Hope that is all clear to everybody now! :wink:

Just to be clear, this is all meant “over time” not relative to the current system.

Also, I used the term “old plan” to mean “current system” in what followed.

I’m not sure this is the case. Look at Table 1B. At the bottom is shows balances for the current law and Plan 2 for various economic quintiles. Notice the 90th percentile. Their balance increases drastically under Plan 2.

If we look at Table 2, which shows expected benifits for the lowest quintile, we see that for the 1950s, and 1960s, cohorts the benifits are increased when compared to the Trust Fund Financed Benifits for that group. After that the benifits decrease compared to the same measure. However, I think they do not increase as quickly as those same benifits do for the other economic groups.

Specifically the 2000 cohorts in the lowest quintile get $8900 instead of a funded $9800 or a $13,000 scheduled benifit. Meanwhile the 2000 cohorts in the highest quintile get $20,800 benifit instead of the funded $28,400 or $37,600 scheduled benifit. That looks like a 10% or 32% change for the lowest quintile but a 27% or 45% change for the highest quintile. (I hope I did that math right).

The idea is to lower benifits for everyone, lower them least for the lowest economic quintile, and lower them least for those who will retire very soon. As a general principle, privatization or not, we have to do this or gird our loins for some very large tax burdens.

I agree with your assessment of that paragraph. I think this is one reason they broke out the “Trust Fund Financed Benifits” from the “Current Law Scheduled Benifits”.

Not getting overly optimistic are we? :wink:

Because, chuckle, the Republicans don’t lie. Not about money, anyway. Nothing to worry about. La la la la.

Dude, do you have a single salient point to add to this discussion? An alternative plan, perhaps. A single cite worth posting even?

Kerry’s answer of basically leaving it alone was right on the money.

In other words, the answer to the question is NO.

The answer to the question in the OP, that is.

The Washington Monthly blog has had a few posts discussing this issue, here’s one. The basic gist is that if the market does well enough to give a ~7% return, then the economy will probably be doing well enough so that SS will stay solvent without changes.

From a blog associated with a progressive magazine, so obviously not a great cite, but it’s the only thing I’ve read on this part of the issue. And even if the numbers aren’t reliable, the idea that assumptions of stock profits are made with out taking into account the same effects that are predicted to sink the SS system is worth watching out for.

Well, I don’t think I will disagree with that. But, it is not in contradiction with my previous statement that the minimum benefit does not increase benefits over current law but merely partially offsets the decrease that would otherwise result.

(On looking at Table 2 again, I do agree that there are a few of the lowest income people who are close to retirement now who are projected to see a small increase in benefits. I had missed them. But, the majority of people will see a drop…And, that drop will tend to increase over time.)

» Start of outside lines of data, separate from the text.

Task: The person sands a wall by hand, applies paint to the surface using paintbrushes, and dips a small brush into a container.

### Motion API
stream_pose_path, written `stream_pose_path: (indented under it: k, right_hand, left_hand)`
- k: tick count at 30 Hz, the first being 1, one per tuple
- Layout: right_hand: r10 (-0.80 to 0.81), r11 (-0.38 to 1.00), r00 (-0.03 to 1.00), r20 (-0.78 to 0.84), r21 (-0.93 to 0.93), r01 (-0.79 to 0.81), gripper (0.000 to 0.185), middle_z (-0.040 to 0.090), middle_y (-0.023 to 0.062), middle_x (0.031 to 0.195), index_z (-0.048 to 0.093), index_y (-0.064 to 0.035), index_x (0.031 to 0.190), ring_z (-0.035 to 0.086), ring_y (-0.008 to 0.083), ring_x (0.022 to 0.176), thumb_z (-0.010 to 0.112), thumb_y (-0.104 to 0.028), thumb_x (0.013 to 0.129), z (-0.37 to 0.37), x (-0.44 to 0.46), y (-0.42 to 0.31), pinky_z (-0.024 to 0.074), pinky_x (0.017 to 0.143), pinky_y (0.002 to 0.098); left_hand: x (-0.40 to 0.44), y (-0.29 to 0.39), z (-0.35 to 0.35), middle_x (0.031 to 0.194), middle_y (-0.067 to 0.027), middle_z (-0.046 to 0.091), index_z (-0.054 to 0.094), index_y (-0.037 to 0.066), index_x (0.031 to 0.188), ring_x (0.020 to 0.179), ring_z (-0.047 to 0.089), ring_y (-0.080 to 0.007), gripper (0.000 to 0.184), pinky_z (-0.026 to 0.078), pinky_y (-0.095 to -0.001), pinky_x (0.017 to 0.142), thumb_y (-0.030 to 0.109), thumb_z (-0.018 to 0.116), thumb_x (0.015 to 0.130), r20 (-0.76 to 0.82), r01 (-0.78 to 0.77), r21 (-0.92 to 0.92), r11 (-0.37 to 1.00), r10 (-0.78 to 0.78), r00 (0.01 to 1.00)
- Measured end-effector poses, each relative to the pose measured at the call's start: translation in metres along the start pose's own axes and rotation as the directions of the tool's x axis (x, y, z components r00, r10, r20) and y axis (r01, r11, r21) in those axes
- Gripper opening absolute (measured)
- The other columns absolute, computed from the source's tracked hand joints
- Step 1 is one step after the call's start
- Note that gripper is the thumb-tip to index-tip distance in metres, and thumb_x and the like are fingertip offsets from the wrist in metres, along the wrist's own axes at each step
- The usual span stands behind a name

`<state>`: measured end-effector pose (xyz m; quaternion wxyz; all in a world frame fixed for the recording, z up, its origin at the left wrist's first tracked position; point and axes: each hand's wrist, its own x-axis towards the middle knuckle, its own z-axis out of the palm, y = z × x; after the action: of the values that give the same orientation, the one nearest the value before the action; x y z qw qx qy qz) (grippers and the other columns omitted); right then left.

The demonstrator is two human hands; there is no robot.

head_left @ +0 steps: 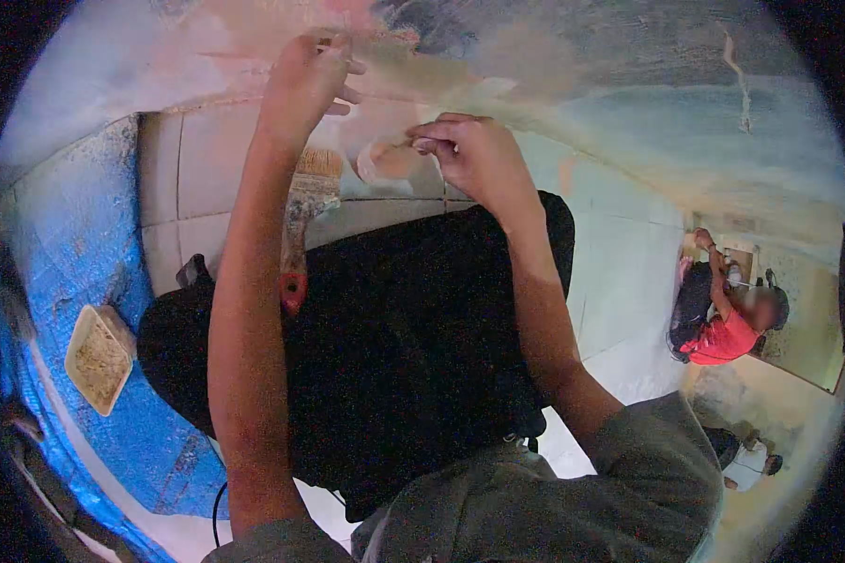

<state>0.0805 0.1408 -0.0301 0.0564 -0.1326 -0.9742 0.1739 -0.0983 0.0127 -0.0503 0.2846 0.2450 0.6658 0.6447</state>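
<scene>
My left hand (pixel 312 80) is raised against the painted wall (pixel 535 56), its fingers bent and partly spread, with nothing visible in them. To its right my right hand (pixel 474 155) has thumb and fingers pinched together; what they hold, if anything, is too small to name. Just left of those fingertips, a round whitish dish (pixel 385 161) with a pinkish-tan inside is near the wall's foot. A wide paintbrush (pixel 296 211) with pale bristles and a red-tipped handle lies by my left forearm, partly hidden behind it.
A cream tray (pixel 101 361) with speckled residue rests on a blue sheet (pixel 150 441) at the left. Pale tiles (pixel 207 159) border the wall. At the right, a person in red (pixel 723 338) sits by the wall; another person (pixel 749 464) is farther off.
</scene>
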Motion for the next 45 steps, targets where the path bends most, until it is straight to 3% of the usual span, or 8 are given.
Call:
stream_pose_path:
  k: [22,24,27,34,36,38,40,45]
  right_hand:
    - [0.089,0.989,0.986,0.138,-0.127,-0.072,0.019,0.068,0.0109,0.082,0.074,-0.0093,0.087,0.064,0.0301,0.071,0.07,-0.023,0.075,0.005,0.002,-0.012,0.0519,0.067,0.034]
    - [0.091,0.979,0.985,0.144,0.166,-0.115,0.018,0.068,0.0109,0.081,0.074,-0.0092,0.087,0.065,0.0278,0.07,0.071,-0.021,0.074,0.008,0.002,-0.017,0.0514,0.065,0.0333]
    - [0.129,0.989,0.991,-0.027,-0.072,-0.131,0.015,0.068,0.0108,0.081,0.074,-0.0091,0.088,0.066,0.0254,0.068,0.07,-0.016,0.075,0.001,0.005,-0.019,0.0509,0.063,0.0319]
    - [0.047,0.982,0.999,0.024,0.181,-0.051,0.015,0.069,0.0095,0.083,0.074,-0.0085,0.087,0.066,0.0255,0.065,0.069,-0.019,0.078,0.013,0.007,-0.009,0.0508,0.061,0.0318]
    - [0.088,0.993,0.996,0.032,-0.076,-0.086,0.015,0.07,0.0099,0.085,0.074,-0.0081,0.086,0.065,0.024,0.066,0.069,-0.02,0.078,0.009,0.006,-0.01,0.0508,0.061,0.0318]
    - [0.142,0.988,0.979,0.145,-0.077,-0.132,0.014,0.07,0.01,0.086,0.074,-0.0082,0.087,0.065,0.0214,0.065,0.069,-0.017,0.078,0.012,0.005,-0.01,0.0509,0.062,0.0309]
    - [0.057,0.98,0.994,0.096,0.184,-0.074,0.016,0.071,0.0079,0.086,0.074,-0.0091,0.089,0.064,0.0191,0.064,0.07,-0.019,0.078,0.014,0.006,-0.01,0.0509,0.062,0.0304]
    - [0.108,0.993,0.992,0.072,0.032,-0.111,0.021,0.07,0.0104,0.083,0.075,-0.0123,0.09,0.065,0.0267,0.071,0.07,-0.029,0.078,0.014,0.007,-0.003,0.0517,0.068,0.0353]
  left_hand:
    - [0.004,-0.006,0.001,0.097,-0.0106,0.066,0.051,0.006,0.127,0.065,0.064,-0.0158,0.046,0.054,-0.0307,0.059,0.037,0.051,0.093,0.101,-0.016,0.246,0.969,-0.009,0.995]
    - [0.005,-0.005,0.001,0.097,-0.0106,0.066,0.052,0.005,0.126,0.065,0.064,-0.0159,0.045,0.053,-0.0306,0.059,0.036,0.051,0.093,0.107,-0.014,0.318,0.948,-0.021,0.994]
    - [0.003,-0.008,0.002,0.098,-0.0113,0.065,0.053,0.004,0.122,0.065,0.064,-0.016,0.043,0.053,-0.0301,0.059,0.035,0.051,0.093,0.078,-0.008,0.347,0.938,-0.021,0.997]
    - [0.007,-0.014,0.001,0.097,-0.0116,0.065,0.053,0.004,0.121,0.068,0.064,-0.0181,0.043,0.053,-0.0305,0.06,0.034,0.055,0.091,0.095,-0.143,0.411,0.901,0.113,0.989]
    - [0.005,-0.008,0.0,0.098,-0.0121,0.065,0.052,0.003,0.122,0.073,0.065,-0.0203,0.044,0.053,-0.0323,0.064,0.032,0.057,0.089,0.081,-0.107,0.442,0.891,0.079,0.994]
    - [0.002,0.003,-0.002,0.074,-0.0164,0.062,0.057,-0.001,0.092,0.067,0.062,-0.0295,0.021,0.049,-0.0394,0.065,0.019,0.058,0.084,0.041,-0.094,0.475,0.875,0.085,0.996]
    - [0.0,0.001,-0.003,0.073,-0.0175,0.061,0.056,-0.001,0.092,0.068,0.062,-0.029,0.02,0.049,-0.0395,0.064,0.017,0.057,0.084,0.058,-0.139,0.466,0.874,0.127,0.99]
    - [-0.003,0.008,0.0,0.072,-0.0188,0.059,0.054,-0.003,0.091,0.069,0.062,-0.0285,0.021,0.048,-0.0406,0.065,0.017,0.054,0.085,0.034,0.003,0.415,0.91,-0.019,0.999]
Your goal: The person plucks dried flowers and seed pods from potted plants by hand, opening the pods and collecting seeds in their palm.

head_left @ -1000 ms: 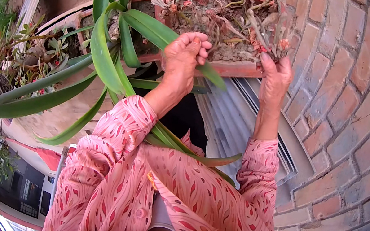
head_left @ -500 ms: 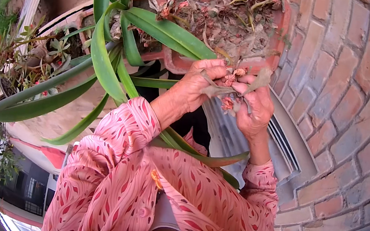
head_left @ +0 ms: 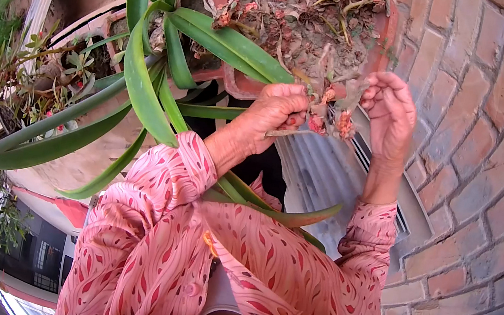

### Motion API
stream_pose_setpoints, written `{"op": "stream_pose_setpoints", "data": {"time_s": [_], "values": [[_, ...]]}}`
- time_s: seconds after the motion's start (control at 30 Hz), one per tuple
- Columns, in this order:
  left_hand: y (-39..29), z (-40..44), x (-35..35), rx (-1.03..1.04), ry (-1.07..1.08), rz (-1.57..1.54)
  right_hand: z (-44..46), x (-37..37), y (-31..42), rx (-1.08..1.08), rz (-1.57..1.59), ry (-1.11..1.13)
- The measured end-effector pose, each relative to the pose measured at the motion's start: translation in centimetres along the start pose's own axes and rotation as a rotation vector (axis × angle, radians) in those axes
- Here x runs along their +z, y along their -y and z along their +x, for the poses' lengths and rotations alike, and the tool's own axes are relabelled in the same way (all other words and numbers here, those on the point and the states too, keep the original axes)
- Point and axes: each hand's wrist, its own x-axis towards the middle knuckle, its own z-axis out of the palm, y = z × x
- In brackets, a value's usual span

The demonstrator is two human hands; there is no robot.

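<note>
My left hand (head_left: 276, 114) is closed around a bunch of withered flowers (head_left: 319, 118), with dry grey-brown leaves and shrivelled reddish-pink blooms poking out past the fingers. Just right of the bunch is my right hand (head_left: 393, 117), raised, its fingers loosely curled and apart. A blurred dry leaf (head_left: 355, 93) of the bunch lies close by its fingertips; whether they touch is hard to tell. Behind both hands stands a reddish planter (head_left: 386, 44) holding dry soil, dead leaves and drooping withered stalks (head_left: 343, 16).
Long green strap leaves (head_left: 233, 44) arch from the left, passing close to my left forearm. Potted plants (head_left: 77, 63) with red flowers stand farther left. A brick surface (head_left: 470, 138) fills the right side, and a grey corrugated sheet (head_left: 314, 180) lies below the hands.
My right hand has moved off the withered bunch, to the right and slightly up, and its fingers have loosened. The left hand stays in place, and the bunch has spread out.
</note>
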Motion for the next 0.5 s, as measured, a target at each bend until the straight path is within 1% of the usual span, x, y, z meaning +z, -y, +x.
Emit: {"op": "stream_pose_setpoints", "data": {"time_s": [0.03,0.07,0.17,0.2,0.23,0.3,0.33,0.43,0.5], "values": [[0.1,0.0,-0.1,-0.006,-0.007,0.012,0.5,-0.3,0.6,0.004,0.049,0.017],[0.2,0.1,0.0,0.010,-0.015,0.040,0.8,-0.2,1.0,-0.002,-0.012,0.001],[0.5,-0.1,0.2,0.042,-0.027,0.119,1.2,2.0,3.2,-0.037,-0.805,0.183],[0.3,-0.3,0.4,0.038,-0.022,0.144,1.6,2.7,3.2,-0.166,-0.910,0.330],[0.2,-0.4,0.6,0.034,-0.016,0.170,1.9,2.7,2.5,-0.197,-0.870,0.383],[0.1,-0.5,1.1,0.000,-0.072,0.164,2.1,2.3,0.8,-0.263,-0.787,0.491],[0.1,-0.6,1.2,-0.014,-0.103,0.159,1.8,3.0,1.3,-0.191,-0.835,0.516],[0.6,-0.6,0.1,0.006,-0.022,0.190,1.9,2.6,1.2,-0.210,-0.952,0.596],[0.7,-0.8,0.2,0.021,-0.047,0.190,1.5,3.2,1.7,-0.205,-0.930,0.588]]}}
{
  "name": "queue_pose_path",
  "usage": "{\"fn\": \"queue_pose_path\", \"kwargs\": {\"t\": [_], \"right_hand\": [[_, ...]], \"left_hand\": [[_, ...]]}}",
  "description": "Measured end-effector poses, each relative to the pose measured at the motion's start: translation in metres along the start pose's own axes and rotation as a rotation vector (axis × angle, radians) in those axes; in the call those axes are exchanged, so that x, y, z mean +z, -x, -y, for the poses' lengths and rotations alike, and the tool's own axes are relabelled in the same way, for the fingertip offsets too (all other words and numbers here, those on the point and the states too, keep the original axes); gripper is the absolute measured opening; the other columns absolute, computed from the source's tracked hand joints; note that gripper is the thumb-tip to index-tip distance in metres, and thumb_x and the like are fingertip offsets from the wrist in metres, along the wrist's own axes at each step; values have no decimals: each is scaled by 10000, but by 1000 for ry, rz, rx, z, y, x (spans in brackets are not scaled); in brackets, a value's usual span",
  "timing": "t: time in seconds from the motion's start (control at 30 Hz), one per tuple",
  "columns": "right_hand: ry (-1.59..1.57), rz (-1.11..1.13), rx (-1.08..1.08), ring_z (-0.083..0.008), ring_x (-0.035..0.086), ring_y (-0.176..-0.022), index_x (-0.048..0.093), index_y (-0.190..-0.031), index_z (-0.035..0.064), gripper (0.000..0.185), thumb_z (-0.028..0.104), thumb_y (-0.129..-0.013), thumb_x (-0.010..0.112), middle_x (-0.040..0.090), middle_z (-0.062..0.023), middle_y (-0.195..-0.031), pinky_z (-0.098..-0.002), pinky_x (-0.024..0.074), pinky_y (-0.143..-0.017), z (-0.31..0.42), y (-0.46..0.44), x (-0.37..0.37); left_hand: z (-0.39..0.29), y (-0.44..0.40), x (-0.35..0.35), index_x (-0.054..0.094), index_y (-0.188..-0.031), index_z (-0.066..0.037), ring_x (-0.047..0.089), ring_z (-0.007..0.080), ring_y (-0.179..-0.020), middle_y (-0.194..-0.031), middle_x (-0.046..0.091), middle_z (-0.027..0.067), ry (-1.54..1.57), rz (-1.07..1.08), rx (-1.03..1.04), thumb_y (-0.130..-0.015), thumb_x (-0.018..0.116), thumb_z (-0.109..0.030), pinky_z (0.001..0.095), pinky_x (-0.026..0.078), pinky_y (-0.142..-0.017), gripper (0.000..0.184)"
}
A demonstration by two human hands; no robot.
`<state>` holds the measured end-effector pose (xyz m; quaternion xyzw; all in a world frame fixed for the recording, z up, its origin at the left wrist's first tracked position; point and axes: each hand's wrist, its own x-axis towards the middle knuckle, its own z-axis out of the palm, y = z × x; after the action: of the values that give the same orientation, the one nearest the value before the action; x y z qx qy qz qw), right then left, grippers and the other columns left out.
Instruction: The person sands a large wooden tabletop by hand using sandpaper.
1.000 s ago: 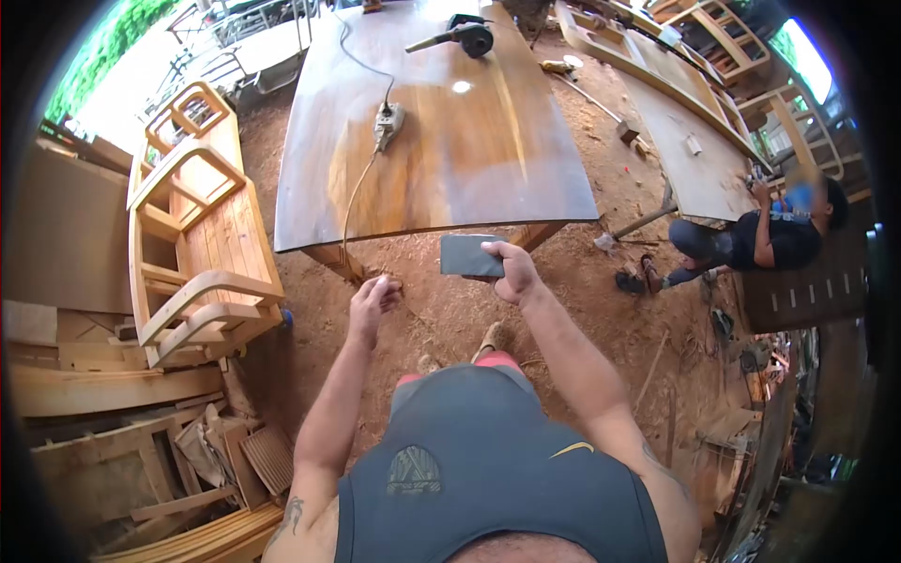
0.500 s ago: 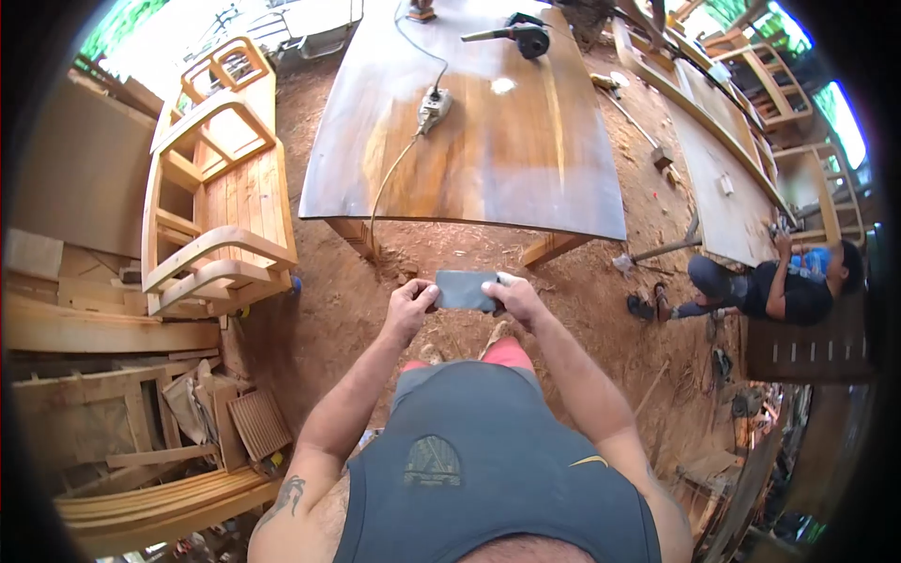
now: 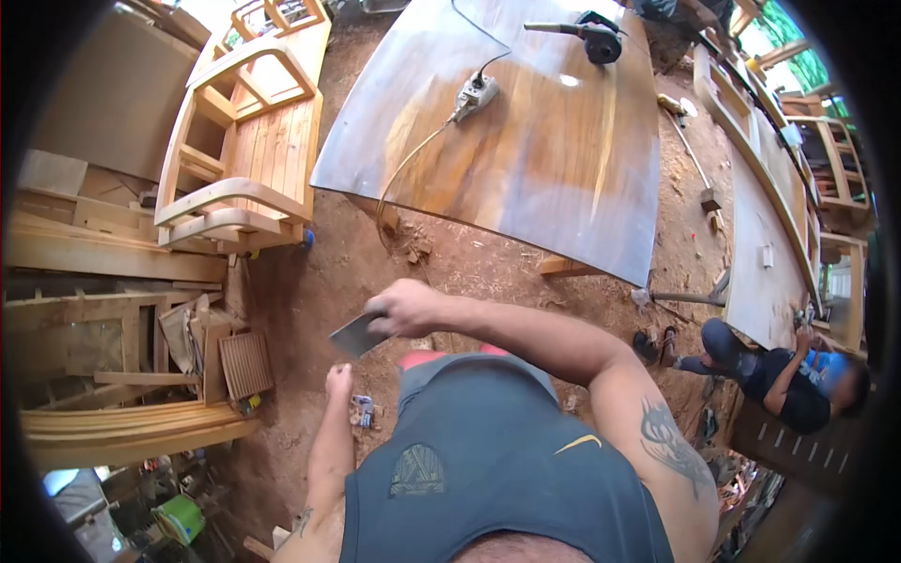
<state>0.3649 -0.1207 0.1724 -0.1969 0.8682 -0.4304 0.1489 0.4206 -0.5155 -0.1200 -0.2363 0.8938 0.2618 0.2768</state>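
Note:
My right hand (image 3: 409, 310) reaches across my body to the left, its fingers closed on a flat grey rectangular piece (image 3: 355, 335). Just below that piece, my left hand (image 3: 340, 380) is closed, at the end of a lowered forearm; what it may hold is too small to make out. Ahead stands a wooden table (image 3: 526, 159) with a glossy brown top. On it lie a power socket with a plugged-in cable (image 3: 476, 94) and a black blower (image 3: 599, 39).
Wooden bench (image 3: 253, 150) at left, above stacked timber (image 3: 131, 432). At right, a person (image 3: 798, 380) sits beside a long pale board (image 3: 765, 253). A tool with a long handle (image 3: 690, 150) lies on the dirt floor. A green container (image 3: 178, 519) is at lower left.
The grey piece was between both hands in front of me; my right hand has carried it left. My left hand has come off it and moved down and left. The view has turned.

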Motion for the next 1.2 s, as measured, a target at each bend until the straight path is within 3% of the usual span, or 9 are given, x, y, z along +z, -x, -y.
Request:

Well, I would argue that the best way to have done this was to never have enacted the Bush tax cuts, or at least the large part of it that goes to upper incomes. That worsened the fiscal situation in the part of the budget where it was already bad. Perhaps, we should fix that first and then worry about fixing the fiscal situation of the part of the budget currently running a healthy surplus that might be running into trouble 40 years down the road?

In other words, before people sell me on social security reform, I want them to show me that they are serious about having the payroll taxes go to paying for social security rather than being skimmed off almost indefinitely to pay for budget problems caused in large part by tax cuts for the wealthy.